■ What is being asked:
Write out, unchanged, the lines from the one holding "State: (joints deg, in" to the close of the listing. Both the first and last lines belong in it.

(Supplied material)

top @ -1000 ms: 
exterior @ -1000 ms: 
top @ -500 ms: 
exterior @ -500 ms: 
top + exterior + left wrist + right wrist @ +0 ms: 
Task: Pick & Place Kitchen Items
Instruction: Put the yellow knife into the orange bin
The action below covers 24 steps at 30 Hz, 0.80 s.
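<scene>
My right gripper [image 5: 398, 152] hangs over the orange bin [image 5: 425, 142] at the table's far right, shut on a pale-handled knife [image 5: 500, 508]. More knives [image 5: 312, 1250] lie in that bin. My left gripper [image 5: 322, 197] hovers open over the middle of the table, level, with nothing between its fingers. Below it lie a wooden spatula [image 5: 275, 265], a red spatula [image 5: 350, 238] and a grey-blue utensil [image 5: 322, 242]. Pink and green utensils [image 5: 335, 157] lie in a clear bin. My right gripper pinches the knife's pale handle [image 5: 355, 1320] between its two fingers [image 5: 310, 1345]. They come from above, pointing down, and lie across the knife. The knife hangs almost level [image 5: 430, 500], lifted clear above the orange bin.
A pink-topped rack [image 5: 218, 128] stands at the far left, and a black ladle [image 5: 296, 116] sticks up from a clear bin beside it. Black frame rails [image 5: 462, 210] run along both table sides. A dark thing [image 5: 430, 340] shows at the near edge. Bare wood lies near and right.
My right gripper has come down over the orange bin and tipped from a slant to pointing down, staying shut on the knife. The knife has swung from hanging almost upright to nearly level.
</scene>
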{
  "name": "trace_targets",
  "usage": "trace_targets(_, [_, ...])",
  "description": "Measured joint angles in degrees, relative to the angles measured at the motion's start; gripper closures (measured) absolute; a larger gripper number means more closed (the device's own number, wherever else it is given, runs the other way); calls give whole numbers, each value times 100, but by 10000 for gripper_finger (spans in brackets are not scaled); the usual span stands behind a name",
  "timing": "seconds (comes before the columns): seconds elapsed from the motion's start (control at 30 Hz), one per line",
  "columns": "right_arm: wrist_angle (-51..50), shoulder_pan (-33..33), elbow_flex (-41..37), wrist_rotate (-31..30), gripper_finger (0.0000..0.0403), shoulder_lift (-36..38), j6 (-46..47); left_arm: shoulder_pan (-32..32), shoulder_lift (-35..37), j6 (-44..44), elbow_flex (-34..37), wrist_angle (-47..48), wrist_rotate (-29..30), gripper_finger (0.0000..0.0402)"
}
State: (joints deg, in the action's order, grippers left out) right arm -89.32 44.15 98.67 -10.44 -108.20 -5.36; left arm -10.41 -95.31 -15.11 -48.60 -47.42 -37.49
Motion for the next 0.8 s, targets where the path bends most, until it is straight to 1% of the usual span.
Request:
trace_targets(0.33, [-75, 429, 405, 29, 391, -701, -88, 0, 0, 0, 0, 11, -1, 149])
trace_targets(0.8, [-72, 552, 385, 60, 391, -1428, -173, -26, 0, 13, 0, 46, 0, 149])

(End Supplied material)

■ Finished task:
State: (joints deg, in the action's order, grippers left out) right arm -89.32 44.15 98.67 -10.44 -108.20 -5.36; left arm -10.41 -95.31 -15.11 -48.60 -47.42 -37.49
Motion for the next 0.8 s, targets where the path bends most, until it is straight to 1% of the usual span.
Request:
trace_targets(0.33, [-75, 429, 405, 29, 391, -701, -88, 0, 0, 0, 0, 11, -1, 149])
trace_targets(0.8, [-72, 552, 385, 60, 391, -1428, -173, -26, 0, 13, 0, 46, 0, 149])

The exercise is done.